WHAT IS BEING ASKED: For the listing that follows, give again exactly the lines from the one with "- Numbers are" to the one with "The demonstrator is", including both.

◆ ◆ ◆ ◆ ◆ ◆ ◆

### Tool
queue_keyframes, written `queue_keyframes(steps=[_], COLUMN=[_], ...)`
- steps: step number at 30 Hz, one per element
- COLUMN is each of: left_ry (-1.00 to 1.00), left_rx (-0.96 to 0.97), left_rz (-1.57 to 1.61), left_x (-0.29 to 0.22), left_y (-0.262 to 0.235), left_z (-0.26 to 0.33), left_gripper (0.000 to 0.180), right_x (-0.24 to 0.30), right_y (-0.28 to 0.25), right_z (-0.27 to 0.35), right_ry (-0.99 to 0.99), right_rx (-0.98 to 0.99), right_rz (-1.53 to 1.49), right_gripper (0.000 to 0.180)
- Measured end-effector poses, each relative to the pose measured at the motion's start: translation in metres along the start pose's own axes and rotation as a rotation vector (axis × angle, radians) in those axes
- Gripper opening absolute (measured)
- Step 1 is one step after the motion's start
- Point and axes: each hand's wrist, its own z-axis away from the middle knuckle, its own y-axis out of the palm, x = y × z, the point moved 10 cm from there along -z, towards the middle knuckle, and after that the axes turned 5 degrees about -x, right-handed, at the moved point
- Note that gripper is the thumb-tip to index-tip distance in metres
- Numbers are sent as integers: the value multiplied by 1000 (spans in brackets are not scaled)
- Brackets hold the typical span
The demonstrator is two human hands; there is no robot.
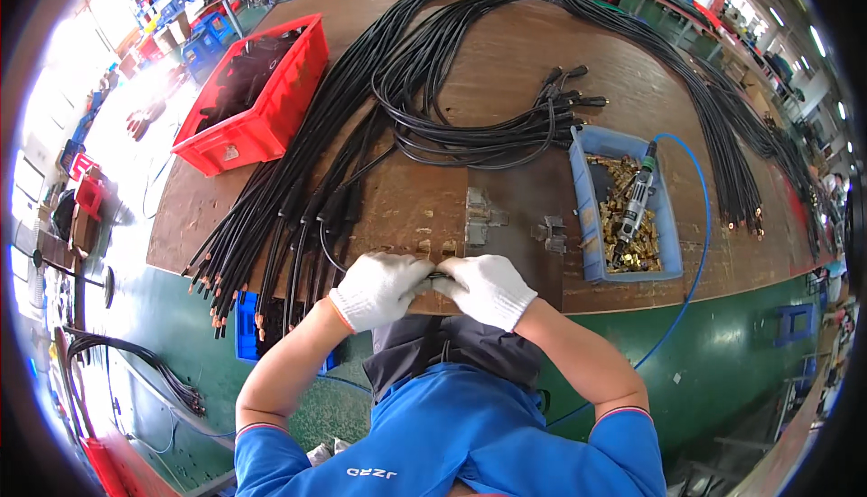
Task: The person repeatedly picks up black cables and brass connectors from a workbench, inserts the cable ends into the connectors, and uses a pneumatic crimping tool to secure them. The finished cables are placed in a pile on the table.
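Observation:
Both hands, in white knit gloves, meet at the table's front edge. My left hand (379,287) is closed around a black cable (329,251), which curves into it from the bundle on the left. Close beside it, my right hand (486,287) pinches the same dark piece, a little of which shows between the fingertips. The cable's end is hidden by the gloves. Left of my hands lies a thick bundle of black cables (348,90), many with bare copper ends pointing toward me. Some carry black sleeves near those ends.
A red bin (244,140) with black parts stands at the back left. On the right, a blue bin (589,217) holds brass fittings and a pneumatic screwdriver (638,199) on a blue hose (703,226). Clear plastic pieces (483,212) lie ahead. More cables (722,135) hang right.

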Motion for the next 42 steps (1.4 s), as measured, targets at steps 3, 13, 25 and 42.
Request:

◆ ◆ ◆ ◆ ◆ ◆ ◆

RESULT OF THIS EXERCISE:
- Numbers are sent as integers: the value multiplied by 1000 (spans in brackets are not scaled)
- Brackets hold the typical span
The demonstrator is two human hands; there is no robot.

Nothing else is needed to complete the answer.